◆ Task details
Within the data that follows, set down exactly the lines from the one containing "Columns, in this" through the one containing "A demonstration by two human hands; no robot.", both ends included.
▬▬▬▬▬▬
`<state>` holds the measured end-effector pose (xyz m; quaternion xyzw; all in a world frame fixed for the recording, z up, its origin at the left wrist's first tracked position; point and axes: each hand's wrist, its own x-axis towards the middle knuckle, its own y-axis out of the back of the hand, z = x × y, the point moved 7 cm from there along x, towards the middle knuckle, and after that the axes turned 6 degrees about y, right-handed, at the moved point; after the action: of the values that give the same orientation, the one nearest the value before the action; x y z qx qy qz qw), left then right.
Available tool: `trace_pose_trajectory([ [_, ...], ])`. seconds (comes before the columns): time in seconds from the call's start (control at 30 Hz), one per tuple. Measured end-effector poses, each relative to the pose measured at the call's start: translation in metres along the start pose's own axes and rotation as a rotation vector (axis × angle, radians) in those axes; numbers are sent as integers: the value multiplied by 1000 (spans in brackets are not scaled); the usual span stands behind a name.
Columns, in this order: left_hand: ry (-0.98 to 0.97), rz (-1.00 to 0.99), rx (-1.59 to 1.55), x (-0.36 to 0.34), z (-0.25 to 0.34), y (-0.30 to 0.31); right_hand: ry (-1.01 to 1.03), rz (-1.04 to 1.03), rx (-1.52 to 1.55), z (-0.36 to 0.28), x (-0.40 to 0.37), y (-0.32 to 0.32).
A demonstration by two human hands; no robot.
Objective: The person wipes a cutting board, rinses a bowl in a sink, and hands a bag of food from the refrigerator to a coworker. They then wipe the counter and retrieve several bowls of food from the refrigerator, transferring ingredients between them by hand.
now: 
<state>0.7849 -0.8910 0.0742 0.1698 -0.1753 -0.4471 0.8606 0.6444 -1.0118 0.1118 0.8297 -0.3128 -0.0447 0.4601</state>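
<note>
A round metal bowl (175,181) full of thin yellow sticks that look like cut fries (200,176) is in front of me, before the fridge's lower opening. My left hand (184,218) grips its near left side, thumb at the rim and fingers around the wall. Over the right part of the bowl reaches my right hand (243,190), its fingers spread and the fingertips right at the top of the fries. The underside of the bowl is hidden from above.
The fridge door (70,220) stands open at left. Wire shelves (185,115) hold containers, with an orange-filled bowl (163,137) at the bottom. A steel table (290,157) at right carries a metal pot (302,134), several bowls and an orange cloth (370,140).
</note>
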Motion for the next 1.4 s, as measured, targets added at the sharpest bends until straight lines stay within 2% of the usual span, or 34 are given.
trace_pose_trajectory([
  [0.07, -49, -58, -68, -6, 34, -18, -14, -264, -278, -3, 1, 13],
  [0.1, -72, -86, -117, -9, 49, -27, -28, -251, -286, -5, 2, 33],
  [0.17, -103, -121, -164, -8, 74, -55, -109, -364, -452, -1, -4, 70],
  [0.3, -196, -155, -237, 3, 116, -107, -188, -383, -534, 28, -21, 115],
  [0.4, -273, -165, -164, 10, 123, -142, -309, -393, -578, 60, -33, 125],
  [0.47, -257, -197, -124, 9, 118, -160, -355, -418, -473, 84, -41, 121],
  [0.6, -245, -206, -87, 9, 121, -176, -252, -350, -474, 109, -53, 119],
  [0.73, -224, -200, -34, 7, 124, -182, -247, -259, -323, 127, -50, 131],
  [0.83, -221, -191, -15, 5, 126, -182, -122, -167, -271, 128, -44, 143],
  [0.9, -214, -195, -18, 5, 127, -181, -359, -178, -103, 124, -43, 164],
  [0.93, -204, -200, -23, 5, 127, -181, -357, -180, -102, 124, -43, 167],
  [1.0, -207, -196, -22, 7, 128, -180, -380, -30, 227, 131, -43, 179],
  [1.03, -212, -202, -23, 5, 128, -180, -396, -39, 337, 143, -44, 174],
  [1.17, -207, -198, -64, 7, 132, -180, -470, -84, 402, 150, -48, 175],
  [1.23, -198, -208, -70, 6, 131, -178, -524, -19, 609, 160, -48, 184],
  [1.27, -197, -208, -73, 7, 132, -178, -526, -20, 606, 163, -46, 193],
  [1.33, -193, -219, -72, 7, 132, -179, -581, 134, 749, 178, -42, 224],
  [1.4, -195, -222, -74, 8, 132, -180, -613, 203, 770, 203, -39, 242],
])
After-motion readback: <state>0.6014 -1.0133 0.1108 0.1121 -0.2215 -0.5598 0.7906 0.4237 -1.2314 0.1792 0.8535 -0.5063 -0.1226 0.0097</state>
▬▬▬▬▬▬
◆ Response box
Columns, in this order: left_hand: ry (-0.98 to 0.97), rz (-1.00 to 0.99), rx (-1.59 to 1.55), x (-0.36 to 0.34), z (-0.25 to 0.34), y (-0.30 to 0.31); right_hand: ry (-1.01 to 1.03), rz (-1.04 to 1.03), rx (-1.52 to 1.55), z (-0.36 to 0.28), x (-0.40 to 0.37), y (-0.32 to 0.32).
A demonstration by two human hands; no robot.

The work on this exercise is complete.